▶ [Task]: When you transcribe the listing that follows, keep every line exact and omit the pictures.
=== Begin Enclosure ===
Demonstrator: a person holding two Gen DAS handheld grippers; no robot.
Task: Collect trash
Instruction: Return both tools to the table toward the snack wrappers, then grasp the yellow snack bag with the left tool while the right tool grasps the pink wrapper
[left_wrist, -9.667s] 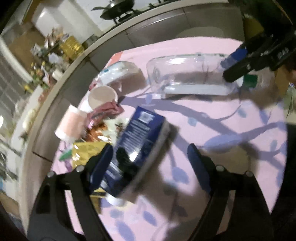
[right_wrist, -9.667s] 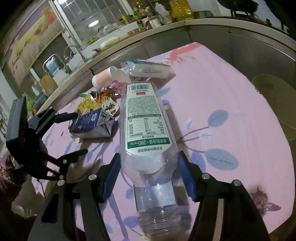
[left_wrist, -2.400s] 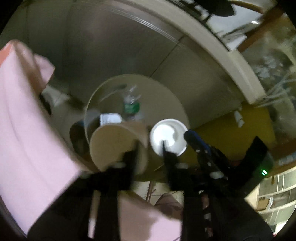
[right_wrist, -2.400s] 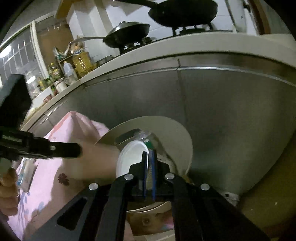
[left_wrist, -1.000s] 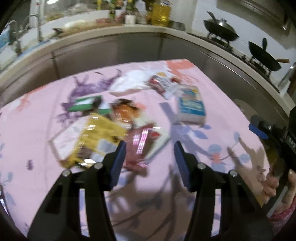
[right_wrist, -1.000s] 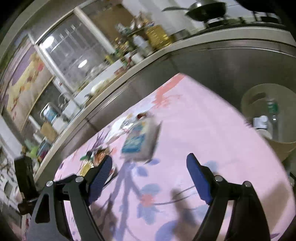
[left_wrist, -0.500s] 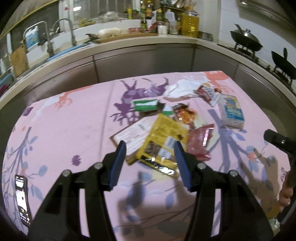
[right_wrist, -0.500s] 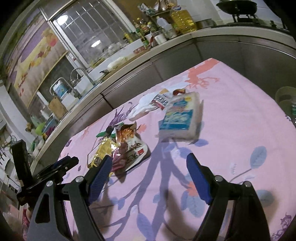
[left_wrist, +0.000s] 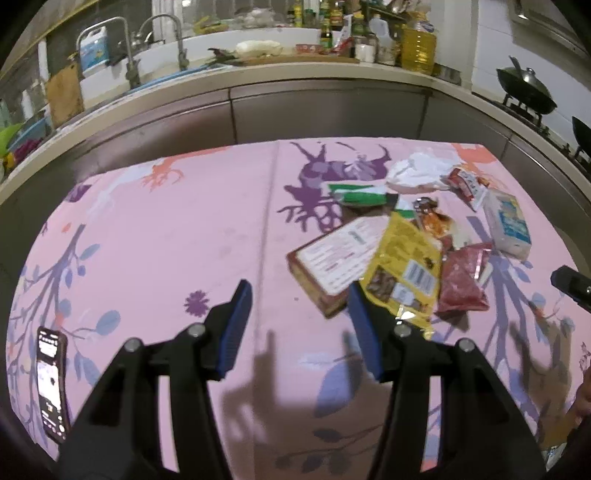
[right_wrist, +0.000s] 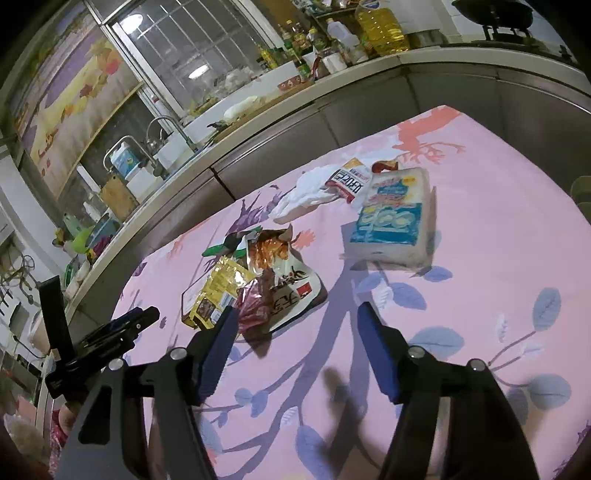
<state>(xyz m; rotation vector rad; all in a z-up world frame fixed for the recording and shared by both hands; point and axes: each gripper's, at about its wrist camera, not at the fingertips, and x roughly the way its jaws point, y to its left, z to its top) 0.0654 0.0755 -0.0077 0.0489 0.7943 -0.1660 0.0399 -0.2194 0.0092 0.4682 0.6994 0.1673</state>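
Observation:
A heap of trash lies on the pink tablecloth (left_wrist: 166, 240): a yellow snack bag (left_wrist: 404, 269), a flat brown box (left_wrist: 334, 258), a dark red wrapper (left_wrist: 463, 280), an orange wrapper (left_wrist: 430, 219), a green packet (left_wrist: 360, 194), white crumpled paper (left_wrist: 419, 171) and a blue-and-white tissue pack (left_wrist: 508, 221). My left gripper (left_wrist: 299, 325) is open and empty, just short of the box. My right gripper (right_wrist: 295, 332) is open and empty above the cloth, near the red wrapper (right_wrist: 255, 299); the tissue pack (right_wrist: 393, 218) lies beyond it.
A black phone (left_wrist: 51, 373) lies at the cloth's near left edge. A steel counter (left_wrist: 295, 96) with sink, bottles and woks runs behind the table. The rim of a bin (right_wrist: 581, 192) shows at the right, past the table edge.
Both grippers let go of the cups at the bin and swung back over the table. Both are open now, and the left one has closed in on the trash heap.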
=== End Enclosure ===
▶ [Answer for this exercise]:
Demonstrator: a person holding two Gen DAS handheld grippers; no robot.
Task: Collect trash
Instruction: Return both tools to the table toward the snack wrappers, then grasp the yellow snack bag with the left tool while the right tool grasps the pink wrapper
[left_wrist, -9.667s] 
[right_wrist, -9.667s] 
[left_wrist, -2.400s] 
[right_wrist, -2.400s] 
[left_wrist, -1.000s] 
[right_wrist, -1.000s] 
[left_wrist, -0.500s] 
[right_wrist, -0.500s] 
[left_wrist, +0.000s] 
[right_wrist, +0.000s] 
<state>(xyz m; rotation vector rad; all in a z-up world frame fixed for the recording and shared by both hands; point and axes: each gripper's, at about its wrist camera, not at the fingertips, and x roughly the way its jaws point, y to its left, z to its top) 0.0654 0.0755 -0.0077 0.0489 0.7943 -0.1660 0.0399 -0.2194 0.0092 0.4682 0.6994 0.1673</state>
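Observation:
A heap of trash lies on the pink tablecloth (left_wrist: 166, 240): a yellow snack bag (left_wrist: 404, 269), a flat brown box (left_wrist: 334, 258), a dark red wrapper (left_wrist: 463, 280), an orange wrapper (left_wrist: 430, 219), a green packet (left_wrist: 360, 194), white crumpled paper (left_wrist: 419, 171) and a blue-and-white tissue pack (left_wrist: 508, 221). My left gripper (left_wrist: 299, 325) is open and empty, just short of the box. My right gripper (right_wrist: 295, 332) is open and empty above the cloth, near the red wrapper (right_wrist: 255, 299); the tissue pack (right_wrist: 393, 218) lies beyond it.
A black phone (left_wrist: 51, 373) lies at the cloth's near left edge. A steel counter (left_wrist: 295, 96) with sink, bottles and woks runs behind the table. The rim of a bin (right_wrist: 581, 192) shows at the right, past the table edge.
Both grippers let go of the cups at the bin and swung back over the table. Both are open now, and the left one has closed in on the trash heap.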

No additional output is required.